We're pretty deep into speculation here, but I agree with all your points. My baseline hypothesis is that Hyundai already designed-in 1) 400V out in anticipation of bidirectional CCS, 2) grid-forming (already has it) and grid-following (yet to be seen) capability in the ICCU to support V2G and V2H 3) the necessary PLC stuff for J1772-based V2L applications (vis-a-vis I think it's plug-and-charge ready and they just don't have the software integration sorted out yet). Of course, there's plenty of room for all of that hypothesis to be true, and still not come to pass in terms of delivered features, if the standards change enough by ratification that they can't software update their way to compatibility.
Yep.
Yeah, I think I've heard Denmark it's the norm, but otherwise I wasn't aware it's common in Finland and Germany too.

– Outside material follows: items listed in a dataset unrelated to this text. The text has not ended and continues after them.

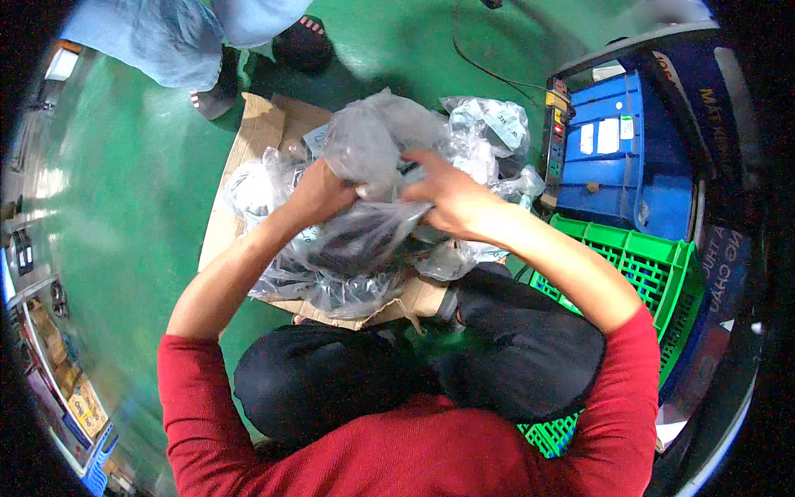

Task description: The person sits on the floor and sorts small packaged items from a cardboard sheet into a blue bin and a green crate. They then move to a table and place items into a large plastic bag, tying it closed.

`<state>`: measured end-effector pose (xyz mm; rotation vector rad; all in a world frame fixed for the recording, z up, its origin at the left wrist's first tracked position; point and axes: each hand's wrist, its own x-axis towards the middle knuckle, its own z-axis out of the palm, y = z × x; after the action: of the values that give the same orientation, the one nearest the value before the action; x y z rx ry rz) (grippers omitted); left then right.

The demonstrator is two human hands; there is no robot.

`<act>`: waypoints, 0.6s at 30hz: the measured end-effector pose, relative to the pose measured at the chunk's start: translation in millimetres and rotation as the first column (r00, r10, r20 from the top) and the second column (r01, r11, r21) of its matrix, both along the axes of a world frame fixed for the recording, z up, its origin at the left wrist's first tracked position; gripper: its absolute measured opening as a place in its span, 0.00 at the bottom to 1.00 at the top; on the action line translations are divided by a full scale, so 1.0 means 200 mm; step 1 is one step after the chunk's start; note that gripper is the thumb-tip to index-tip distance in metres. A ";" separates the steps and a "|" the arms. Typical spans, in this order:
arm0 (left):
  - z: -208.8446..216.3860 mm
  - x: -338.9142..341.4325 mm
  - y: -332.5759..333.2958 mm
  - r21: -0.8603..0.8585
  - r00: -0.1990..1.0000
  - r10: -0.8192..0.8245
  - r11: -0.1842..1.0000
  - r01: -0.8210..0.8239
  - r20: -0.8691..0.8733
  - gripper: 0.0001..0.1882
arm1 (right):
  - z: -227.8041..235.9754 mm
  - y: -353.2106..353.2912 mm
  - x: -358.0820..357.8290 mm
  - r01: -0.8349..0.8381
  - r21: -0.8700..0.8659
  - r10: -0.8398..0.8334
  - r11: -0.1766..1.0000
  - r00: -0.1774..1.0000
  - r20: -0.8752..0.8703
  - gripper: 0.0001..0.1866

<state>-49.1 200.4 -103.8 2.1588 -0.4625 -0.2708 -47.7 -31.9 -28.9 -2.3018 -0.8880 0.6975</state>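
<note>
Both my hands are on a clear plastic bag (368, 137) that bulges up in front of me. My left hand (325, 192) has its fingers closed on the bag's left side. On the other side, my right hand (443, 192) grips the plastic with thumb and fingers curled; a small dark item shows by its fingertips. Beneath lies a filled plastic bag (356, 240) with dark contents that I cannot make out. Several more clear bags, some with pale labels, are heaped around it on a flattened cardboard sheet (217, 236).
At the right stand a green plastic crate (621, 240), a blue case (600, 149) and a power strip (556, 137) with a dark cable. Another person's feet (302, 43) and light blue trousers are at the far left. Shelving with boxes (79, 398) lines the left edge.
</note>
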 end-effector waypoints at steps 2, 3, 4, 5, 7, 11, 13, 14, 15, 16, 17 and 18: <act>0.05 -0.08 0.03 -0.024 0.990 0.008 1.000 -0.012 -0.137 0.16 | -0.15 0.10 -0.05 -0.062 -0.076 0.052 0.995 0.991 -0.124 0.20; 0.08 -0.12 0.02 0.021 0.985 0.062 0.998 -0.060 -0.163 0.14 | -0.20 0.13 -0.07 -0.086 -0.066 0.078 0.994 0.991 -0.111 0.21; 0.10 -0.15 0.00 0.005 0.987 0.095 0.995 -0.095 -0.130 0.12 | -0.24 0.16 -0.09 -0.210 -0.162 0.208 0.964 0.978 -0.030 0.22; 0.14 -0.17 0.00 0.006 0.995 -0.016 1.000 0.017 -0.101 0.12 | -0.25 0.16 -0.11 -0.079 -0.052 0.076 0.996 0.995 -0.064 0.24; 0.24 -0.16 -0.01 0.195 0.983 -0.149 0.967 0.167 -0.104 0.12 | -0.19 0.12 -0.11 -0.147 -0.086 0.153 0.985 0.985 0.075 0.26; 0.52 -0.10 0.12 -0.115 0.995 0.099 0.988 -0.099 -0.003 0.20 | 0.20 -0.12 -0.03 -0.066 -0.042 0.071 0.997 0.989 0.129 0.20; 0.62 0.00 0.25 -0.081 0.984 0.170 0.983 -0.166 0.049 0.20 | 0.48 -0.33 0.02 0.010 -0.226 0.029 0.974 0.985 0.171 0.24; 0.64 0.04 0.30 -0.102 0.983 0.184 0.978 -0.184 -0.001 0.19 | 0.63 -0.46 0.03 0.028 -0.127 0.015 0.992 0.945 0.325 0.23; 0.65 0.07 0.34 -0.071 0.980 0.196 0.978 -0.197 -0.020 0.19 | 0.79 -0.61 0.04 0.052 -0.165 0.025 0.985 0.901 0.433 0.23; 0.65 0.10 0.37 -0.031 0.985 0.171 0.985 -0.172 -0.033 0.19 | 0.93 -0.75 0.05 0.105 -0.204 0.024 0.973 0.837 0.547 0.22; 0.65 0.12 0.39 0.027 0.977 0.199 0.980 -0.197 -0.083 0.19 | 1.05 -0.88 0.07 0.187 -0.179 -0.043 0.966 0.798 0.602 0.20; 0.64 0.15 0.40 0.028 0.983 0.168 0.986 -0.166 -0.077 0.19 | 1.17 -1.02 0.07 0.294 -0.200 -0.111 0.935 0.775 0.622 0.19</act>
<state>-19.3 281.1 24.1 2.1843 -0.2323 -0.2676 -34.3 -236.6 205.8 -2.9027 -0.8098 -0.0389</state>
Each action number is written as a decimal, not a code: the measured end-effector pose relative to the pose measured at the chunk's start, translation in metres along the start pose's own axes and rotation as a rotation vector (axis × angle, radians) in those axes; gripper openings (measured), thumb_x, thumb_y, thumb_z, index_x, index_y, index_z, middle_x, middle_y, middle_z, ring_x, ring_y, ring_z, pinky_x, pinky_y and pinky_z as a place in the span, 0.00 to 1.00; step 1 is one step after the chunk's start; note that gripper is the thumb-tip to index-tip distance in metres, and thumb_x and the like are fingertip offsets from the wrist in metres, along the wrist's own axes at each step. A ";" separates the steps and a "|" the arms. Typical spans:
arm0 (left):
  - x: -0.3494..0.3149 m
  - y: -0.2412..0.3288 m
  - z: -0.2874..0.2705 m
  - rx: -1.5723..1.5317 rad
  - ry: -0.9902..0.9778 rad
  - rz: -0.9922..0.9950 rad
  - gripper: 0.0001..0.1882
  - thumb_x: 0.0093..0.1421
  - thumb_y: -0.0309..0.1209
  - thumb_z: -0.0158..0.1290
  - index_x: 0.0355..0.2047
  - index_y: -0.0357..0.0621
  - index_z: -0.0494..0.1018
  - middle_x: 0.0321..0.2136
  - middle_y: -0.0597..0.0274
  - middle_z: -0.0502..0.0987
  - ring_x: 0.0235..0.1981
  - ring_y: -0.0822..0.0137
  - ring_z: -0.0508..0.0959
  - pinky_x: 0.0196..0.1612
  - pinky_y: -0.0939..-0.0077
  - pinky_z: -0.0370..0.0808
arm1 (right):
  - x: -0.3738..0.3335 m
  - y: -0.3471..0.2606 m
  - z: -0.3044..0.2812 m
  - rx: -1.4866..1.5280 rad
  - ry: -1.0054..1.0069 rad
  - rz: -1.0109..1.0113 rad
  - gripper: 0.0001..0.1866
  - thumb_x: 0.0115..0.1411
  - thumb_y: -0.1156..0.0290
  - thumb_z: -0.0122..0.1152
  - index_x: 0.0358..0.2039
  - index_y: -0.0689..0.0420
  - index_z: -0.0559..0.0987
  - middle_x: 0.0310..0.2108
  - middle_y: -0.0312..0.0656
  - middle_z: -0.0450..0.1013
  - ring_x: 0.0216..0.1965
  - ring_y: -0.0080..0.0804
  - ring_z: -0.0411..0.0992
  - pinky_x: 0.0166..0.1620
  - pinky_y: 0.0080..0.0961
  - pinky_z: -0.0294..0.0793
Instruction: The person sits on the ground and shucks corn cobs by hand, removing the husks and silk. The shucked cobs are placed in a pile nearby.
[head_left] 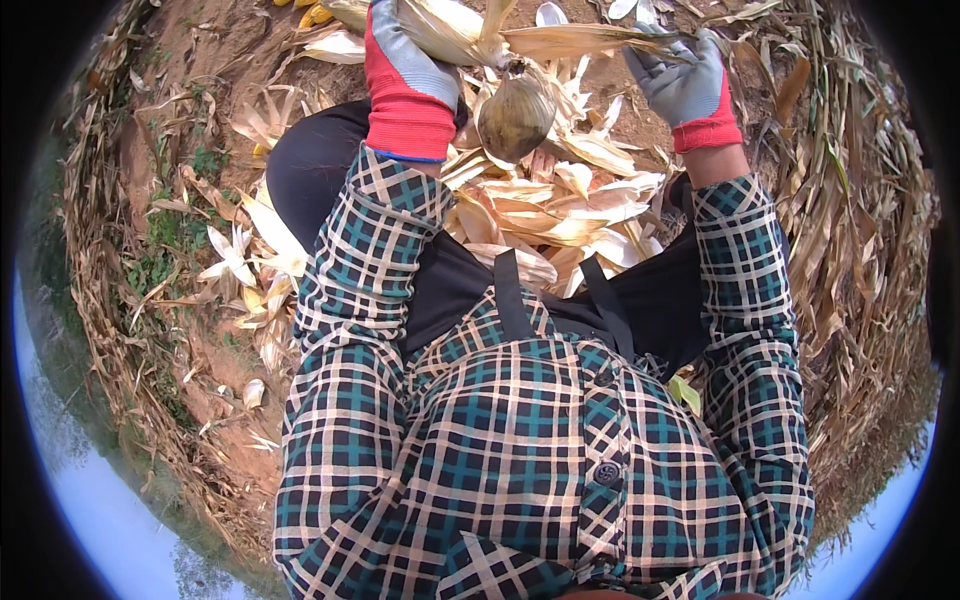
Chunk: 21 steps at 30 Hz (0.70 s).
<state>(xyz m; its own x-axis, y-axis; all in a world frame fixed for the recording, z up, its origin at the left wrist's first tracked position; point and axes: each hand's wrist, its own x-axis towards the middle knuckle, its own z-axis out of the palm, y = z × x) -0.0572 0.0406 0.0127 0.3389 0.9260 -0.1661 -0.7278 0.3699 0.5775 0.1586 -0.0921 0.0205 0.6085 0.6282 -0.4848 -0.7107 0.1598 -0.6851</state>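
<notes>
My left hand [412, 82], in a grey and red glove, is closed around a corn ear wrapped in dry husk [450, 32] at the top edge. The ear's stem end points right, and a broad, brownish husk leaf [516, 118] hangs below it. A long pale husk leaf [585, 40] stretches from the ear across to my right hand [682, 85], gloved alike, whose fingers pinch its far tip. Kernels of this ear are hidden by the husk and the glove.
Loose dry husks [560, 205] lie heaped between my legs. Several yellow husked ears [313, 14] show at the upper left. Dry corn stalks [840, 230] are piled along the right; more stalks and reddish soil [235, 375] lie on the left.
</notes>
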 end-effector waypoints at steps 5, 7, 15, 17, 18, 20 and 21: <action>0.001 -0.004 0.008 0.010 0.009 0.051 0.14 0.62 0.44 0.45 0.39 0.48 0.69 0.29 0.61 0.74 0.32 0.62 0.76 0.37 0.67 0.76 | -0.021 0.039 -0.015 -0.422 -0.576 0.158 0.26 0.67 0.58 0.39 0.57 0.65 0.61 0.56 0.50 0.64 0.56 0.39 0.65 0.59 0.34 0.63; -0.001 -0.003 0.013 -0.023 0.037 -0.023 0.14 0.62 0.44 0.45 0.38 0.49 0.69 0.29 0.62 0.74 0.32 0.63 0.76 0.37 0.67 0.76 | -0.034 0.048 -0.007 -0.410 -0.804 0.065 0.27 0.67 0.55 0.41 0.56 0.65 0.63 0.56 0.48 0.64 0.56 0.37 0.65 0.60 0.33 0.61; -0.021 -0.012 0.019 0.123 0.034 0.103 0.13 0.63 0.37 0.46 0.44 0.43 0.69 0.30 0.62 0.74 0.32 0.66 0.76 0.35 0.71 0.76 | -0.074 0.033 0.022 -1.110 -0.896 -0.180 0.29 0.65 0.47 0.44 0.47 0.64 0.72 0.40 0.41 0.69 0.40 0.27 0.66 0.46 0.24 0.65; -0.022 -0.024 0.015 0.314 0.157 0.216 0.15 0.62 0.36 0.48 0.45 0.40 0.69 0.30 0.63 0.73 0.30 0.69 0.74 0.34 0.76 0.74 | -0.065 0.043 0.011 -1.189 -1.039 -0.248 0.30 0.67 0.46 0.37 0.49 0.61 0.73 0.45 0.42 0.70 0.43 0.31 0.67 0.48 0.27 0.65; -0.025 -0.026 0.013 0.383 0.137 0.173 0.15 0.62 0.35 0.48 0.45 0.40 0.69 0.30 0.64 0.73 0.29 0.69 0.74 0.34 0.77 0.74 | -0.054 0.049 0.004 -1.198 -1.162 -0.358 0.31 0.66 0.45 0.37 0.51 0.59 0.73 0.47 0.45 0.71 0.48 0.36 0.67 0.51 0.29 0.64; -0.006 -0.035 -0.018 0.342 0.099 0.107 0.14 0.62 0.34 0.48 0.45 0.39 0.69 0.30 0.62 0.73 0.28 0.69 0.75 0.34 0.77 0.74 | -0.040 0.061 -0.006 -1.242 -1.303 -0.650 0.23 0.64 0.54 0.43 0.50 0.54 0.75 0.45 0.50 0.73 0.43 0.48 0.68 0.49 0.36 0.66; 0.001 -0.040 -0.031 0.321 0.086 0.075 0.14 0.62 0.34 0.48 0.45 0.39 0.69 0.30 0.62 0.73 0.28 0.68 0.75 0.34 0.77 0.74 | -0.047 0.059 0.002 -1.241 -1.240 -0.449 0.21 0.64 0.56 0.46 0.49 0.55 0.75 0.44 0.49 0.74 0.43 0.47 0.69 0.48 0.34 0.67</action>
<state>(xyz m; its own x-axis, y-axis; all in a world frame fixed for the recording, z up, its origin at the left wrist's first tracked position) -0.0466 0.0288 -0.0350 0.2299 0.9578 -0.1728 -0.5193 0.2709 0.8105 0.0873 -0.1108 0.0039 -0.3419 0.9366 0.0762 0.4174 0.2240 -0.8807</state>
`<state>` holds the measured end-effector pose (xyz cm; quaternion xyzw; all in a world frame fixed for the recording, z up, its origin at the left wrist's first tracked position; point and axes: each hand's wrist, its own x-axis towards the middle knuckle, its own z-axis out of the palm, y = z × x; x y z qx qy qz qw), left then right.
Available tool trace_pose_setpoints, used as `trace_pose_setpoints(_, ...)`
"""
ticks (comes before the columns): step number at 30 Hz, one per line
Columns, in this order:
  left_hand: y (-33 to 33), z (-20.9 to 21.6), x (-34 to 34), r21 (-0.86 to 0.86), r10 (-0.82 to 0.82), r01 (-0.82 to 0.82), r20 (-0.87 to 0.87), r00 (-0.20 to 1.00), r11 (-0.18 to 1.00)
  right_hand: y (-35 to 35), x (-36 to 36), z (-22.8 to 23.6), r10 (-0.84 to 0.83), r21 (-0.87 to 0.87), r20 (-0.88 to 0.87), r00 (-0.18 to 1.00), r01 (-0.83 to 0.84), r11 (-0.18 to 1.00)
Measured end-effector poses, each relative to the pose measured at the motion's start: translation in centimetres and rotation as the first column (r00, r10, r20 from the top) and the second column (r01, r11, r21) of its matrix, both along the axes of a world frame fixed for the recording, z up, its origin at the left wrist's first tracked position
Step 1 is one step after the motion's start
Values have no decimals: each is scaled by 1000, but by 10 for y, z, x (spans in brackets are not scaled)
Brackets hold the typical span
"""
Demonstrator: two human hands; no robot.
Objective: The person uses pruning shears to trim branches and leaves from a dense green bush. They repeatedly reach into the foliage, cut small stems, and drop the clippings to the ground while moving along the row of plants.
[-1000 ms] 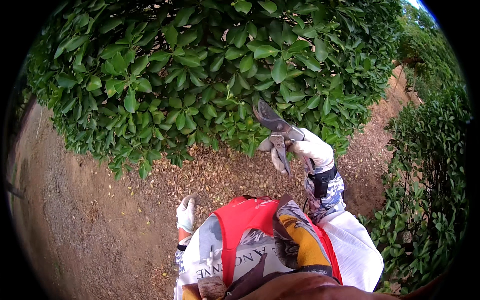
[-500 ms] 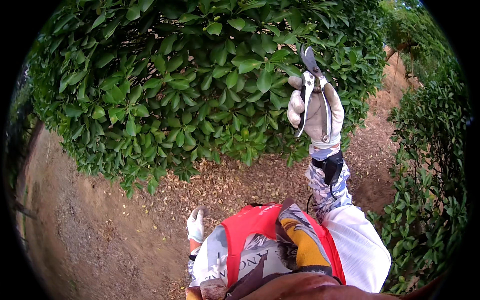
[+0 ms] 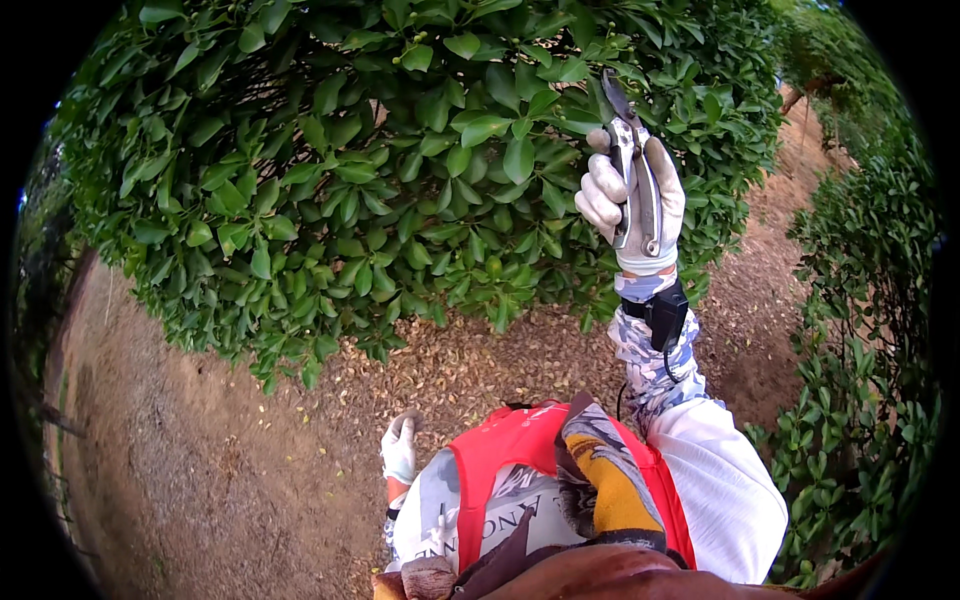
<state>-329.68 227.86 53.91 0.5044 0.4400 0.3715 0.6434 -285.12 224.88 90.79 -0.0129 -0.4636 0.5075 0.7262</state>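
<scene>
My right hand (image 3: 600,195), in a whitish glove soiled with grey, is closed around a pair of pruning shears (image 3: 649,200). The fingers wrap one metal handle and the other lies along the palm. The handles are close together, and the dark blades (image 3: 617,98) point up and away in front of the leaves of a dense green bush (image 3: 400,170). No cut stem can be made out at the blades. Low beside my body hangs my left hand (image 3: 399,447), also gloved, with its fingers loosely extended and nothing visible in them.
Dry leaves (image 3: 480,350) litter the brown ground (image 3: 220,450) under the bush. A second leafy bush (image 3: 850,400) rises close on my right. My right wrist carries a black strapped device (image 3: 665,318) with a cable.
My right fingers have squeezed the shears' handles closer together, and the blades have come together. My left hand hangs almost where it was.
</scene>
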Motion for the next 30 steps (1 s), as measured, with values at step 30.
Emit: trace_pose_setpoints(30,-3,14,4,13,-18,18,-55,998,1000,1,-9,23,-142,-110,-132,981,128,986)
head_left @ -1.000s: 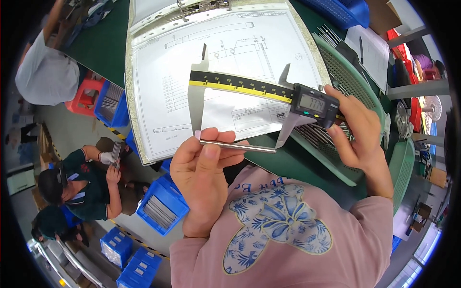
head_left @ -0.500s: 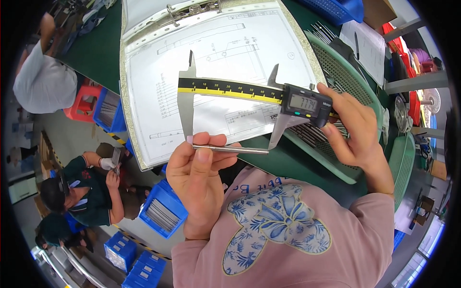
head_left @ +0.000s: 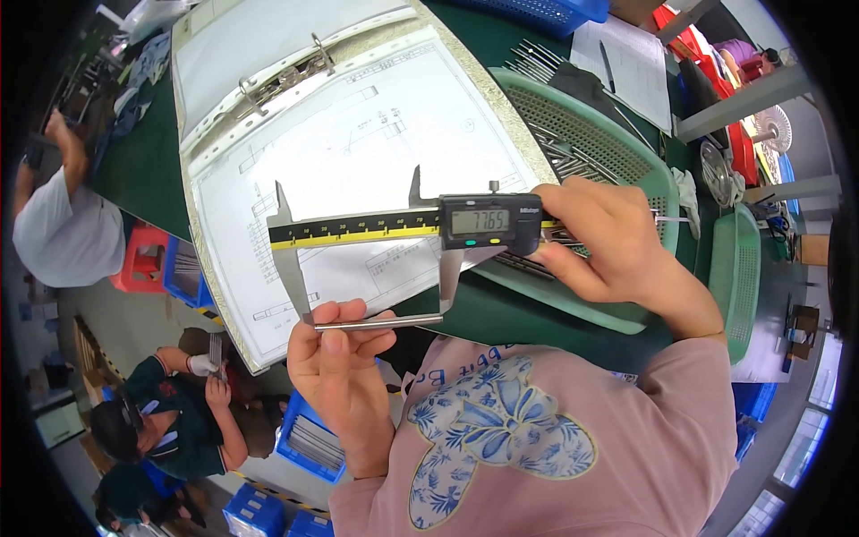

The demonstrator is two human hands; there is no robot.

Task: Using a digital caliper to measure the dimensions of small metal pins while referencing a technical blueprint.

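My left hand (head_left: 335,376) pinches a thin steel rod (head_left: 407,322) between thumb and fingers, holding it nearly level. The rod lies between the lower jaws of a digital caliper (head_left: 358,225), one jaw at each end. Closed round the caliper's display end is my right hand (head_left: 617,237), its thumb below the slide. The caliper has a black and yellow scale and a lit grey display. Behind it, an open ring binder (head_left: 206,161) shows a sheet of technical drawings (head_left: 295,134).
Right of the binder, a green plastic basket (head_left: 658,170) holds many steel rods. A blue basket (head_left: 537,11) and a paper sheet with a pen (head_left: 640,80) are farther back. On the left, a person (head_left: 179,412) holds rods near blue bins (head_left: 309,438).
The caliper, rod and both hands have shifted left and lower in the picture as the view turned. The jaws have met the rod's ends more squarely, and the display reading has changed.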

I’m just catching up on this old thread, so apologies in advance if I’m repeating something that’s already been said.
I’ve been considering using an Ioniq5 as an on-demand generator to boost a LiFePO4 battery with enough additional capacity to offset consumption during non-daylight hours.
For use as a generator, 120VAC is not an issue and 1800W is way more than needed (320W @ 10A of 640W @ 20A charging of my 24V LiiFePO4 House Battery.
But the 300W overhead when charging could be a deal-breaker.
At minimum charge current of 6A, that means only 1140W out of 1440W is making it to the charger, or 79%. The charger itself probably has efficiency below 95%, translating to no more than 75% charge efficiency at minimum current of 6A.
The V2L inverter likely has an efficiency of 90% or so and the 10A LiFePO charger I have also has efficiency of 90%.
So 288WDC into the House Battery requires 320WAC@120V which consumes 355WDC from the EV battery.
Assuming 355WDC out of the EV battery consumed 475W of 240VAC power when charging @ 6A translates to full-chain efficiency of 288WDC / 475WAC = 60.6%.
Exporting 1kWh during peak production hours when NEM 3.0 credits export at ~10% of Off-Peak Retail rates would still translate to over 0.5kWh of consumption that could be offset, so it’s still a better alternative than export, but that 20% loss of efficiency due to the 300W wasted when charging reduces the attraction by ~half.
Hopefully, future generations of the Ioniq5 and other EVs supporting V2X will reduce this unfortunate source of inefficiency.
While most EV owners go use on highest-power / fastest charging rates where 300W of overhead is inconsequential (3.1% when charging @ 9.6kW), charging from solar export or Solar Divert as some are calling it will require modest charge power when 300W of overhead will often represent unnacctotable inefficiency (if avoidable).